Russia has made efforts to Results form In Afghanistan, he brought representatives of the Taliban and some of the most prominent political players in Afghanistan to Moscow.

Laurel Miller, director of the Asia Program at the International Crisis Group, says the alleged GRU operation targeting US and coalition forces would appear at odds with those Russian diplomatic initiatives.

Russia has established contacts with both the Taliban and other warring parties in Afghanistan as a way to influence results in a region it considers its strategic backyard. “It has long been known that there are Russian contacts with the Taliban and at least some lubrication in the relationship with benefits as a hedge method,” Miller said. Returning to 2017, for example, Army Gen. John Nicholson, the top commander of US forces, said that Russia is openly sending weapons to the Taliban through neighboring Tajikistan.

However, she said, the process of rewarding US forces would be more provocative and “something different” than its usual behavior. “This runs counter to Russian official policy,” she said. In other words, an alleged GRU operation targeting US and coalition forces could have a negative response: likely to undermine US support for withdrawal, or perhaps push for new sanctions on Russia.

But the agency has a reputation for impudence – and can act opportunistically or independently of official policy.

Andrew Weiss, Vice President of Studies at the Carnegie Endowment for International Peace, notes that the GRU is closely following operations that cause diplomatic ramifications.

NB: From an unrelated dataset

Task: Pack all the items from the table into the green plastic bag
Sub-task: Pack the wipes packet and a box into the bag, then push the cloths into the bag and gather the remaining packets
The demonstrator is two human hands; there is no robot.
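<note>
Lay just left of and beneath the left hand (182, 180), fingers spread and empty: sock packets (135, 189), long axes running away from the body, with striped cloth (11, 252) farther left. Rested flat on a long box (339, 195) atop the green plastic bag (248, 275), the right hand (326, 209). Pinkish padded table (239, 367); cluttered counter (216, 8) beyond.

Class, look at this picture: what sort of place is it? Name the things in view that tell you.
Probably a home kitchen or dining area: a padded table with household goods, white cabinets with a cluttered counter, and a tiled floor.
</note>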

Intelligence experts say that Salisbury poisoning – which led to the bomber Beilinkat Allegedly exposed GRU agents with open source research – it demonstrated a pattern of recklessness and overt brutality, rather than the secret approach of the spacecraft, which sent a message to the GRU’s enemies.

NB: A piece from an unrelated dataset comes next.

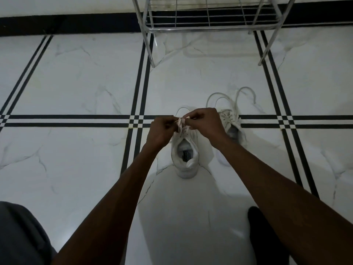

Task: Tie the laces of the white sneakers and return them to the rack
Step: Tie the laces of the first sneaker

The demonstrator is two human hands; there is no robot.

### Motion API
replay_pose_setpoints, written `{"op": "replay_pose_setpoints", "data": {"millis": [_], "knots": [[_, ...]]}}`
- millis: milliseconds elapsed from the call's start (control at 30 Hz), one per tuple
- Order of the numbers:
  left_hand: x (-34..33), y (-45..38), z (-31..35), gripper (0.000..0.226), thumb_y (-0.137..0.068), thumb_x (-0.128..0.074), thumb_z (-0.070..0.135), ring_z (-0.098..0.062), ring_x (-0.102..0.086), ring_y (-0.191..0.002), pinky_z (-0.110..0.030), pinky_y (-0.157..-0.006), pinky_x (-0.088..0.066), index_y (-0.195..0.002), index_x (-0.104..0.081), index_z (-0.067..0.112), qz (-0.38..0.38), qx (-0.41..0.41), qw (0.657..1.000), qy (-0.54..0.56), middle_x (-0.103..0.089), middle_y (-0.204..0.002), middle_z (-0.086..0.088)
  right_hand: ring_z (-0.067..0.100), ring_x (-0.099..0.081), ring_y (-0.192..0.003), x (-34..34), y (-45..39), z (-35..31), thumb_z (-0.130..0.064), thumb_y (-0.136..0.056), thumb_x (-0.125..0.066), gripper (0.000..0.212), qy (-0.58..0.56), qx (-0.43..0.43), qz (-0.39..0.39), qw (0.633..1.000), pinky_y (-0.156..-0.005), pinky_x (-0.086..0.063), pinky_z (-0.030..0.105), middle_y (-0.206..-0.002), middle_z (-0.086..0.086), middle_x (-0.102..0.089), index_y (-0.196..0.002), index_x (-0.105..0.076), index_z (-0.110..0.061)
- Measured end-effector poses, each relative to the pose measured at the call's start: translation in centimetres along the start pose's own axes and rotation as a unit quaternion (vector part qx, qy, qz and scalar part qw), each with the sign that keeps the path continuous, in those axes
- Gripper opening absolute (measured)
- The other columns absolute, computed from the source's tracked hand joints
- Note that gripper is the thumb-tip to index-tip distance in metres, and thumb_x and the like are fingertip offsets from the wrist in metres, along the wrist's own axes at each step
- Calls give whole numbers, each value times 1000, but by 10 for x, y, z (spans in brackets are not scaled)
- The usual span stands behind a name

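Observation:
Two white sneakers stand on the tiled floor, toes pointing away from me. The left sneaker (186,155) is in front of me with its opening facing up. My left hand (161,131) and my right hand (205,123) meet over its tongue, each pinching part of its lace (181,122). The right sneaker (232,123) stands just beyond my right wrist, partly hidden by it. Its loose laces (225,98) trail in loops on the floor ahead of it.
A metal wire shoe rack (210,22) stands against the wall straight ahead, its bottom shelf bare and its legs on the floor. White marble-look floor tiles (76,83) with black stripes surround the shoes. My knee in dark cloth (21,236) is at the bottom left.

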State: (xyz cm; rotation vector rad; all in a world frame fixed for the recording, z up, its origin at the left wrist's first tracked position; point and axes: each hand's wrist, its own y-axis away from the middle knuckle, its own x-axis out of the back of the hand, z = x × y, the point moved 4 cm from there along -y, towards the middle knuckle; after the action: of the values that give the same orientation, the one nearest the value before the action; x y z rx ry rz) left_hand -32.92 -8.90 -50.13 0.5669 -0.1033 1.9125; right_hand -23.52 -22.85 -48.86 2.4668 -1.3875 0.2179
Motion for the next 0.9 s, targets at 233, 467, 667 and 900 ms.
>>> {"op": "replay_pose_setpoints", "data": {"millis": [233,467,667,900], "knots": [[33,21,-16,20,-97,-65,20,-7,-67,-75,-27,-68,-48,-87,-83,17,107,31,981,-159,-79,-82,3,29,-73,-90,40,0,27,-25,-74,-71,21,233,-138,99,958,-76,-61,37,-87,13,-76,-81,-76,-5],[36,42,-32,23,-85,-61,-2,-21,-73,-80,-28,-75,-56,-87,-83,2,143,110,982,-49,-80,-83,-12,34,-67,-97,28,29,3,-6,-83,-59,17,430,-12,104,897,-66,-43,30,-105,20,-68,-98,-64,0],[35,47,-45,21,-90,-61,1,-16,-67,-77,-28,-78,-52,-94,-81,-2,168,145,975,10,-79,-88,-19,15,-57,-39,21,41,-5,-9,-22,-89,42,553,142,119,812,-38,-38,18,-47,2,-55,-48,-55,-12],[24,46,-51,18,-95,-63,10,-18,-71,-93,-38,-90,-58,-106,-77,5,155,104,982,-31,-79,-99,-9,34,-63,-67,17,18,22,12,-71,-48,19,400,127,48,906,-57,-40,26,-73,21,-59,-76,-62,0]]}}
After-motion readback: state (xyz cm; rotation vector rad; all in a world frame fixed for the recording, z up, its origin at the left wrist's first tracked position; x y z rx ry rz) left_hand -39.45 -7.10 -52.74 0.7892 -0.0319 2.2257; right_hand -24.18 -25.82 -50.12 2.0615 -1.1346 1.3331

“This was a pattern that we have seen many times in Ukraine,” he said, referring to Russian intelligence activities there. “The Kremlin is hardly a good refueling machine, but again and again, either by denying outrageous Russian actions or throwing a safety blanket on its security establishment – it does little to improve Russia’s international image.”

Putin has shown steadfast willingness to give political cover to the government of Russia.

After only a few months of poisoning in Salisbury, which led to the expulsion of dozens of Russian diplomats from the West, Putin participated in a ceremony marking the centenary of what he called the “legendary GRU” and praised the patriotism of its officers, who work for an organization that no longer has “intelligence” in its name.

“It is not clear where the name of the main Intelligence Directorate went.” He said. “We must get it back.”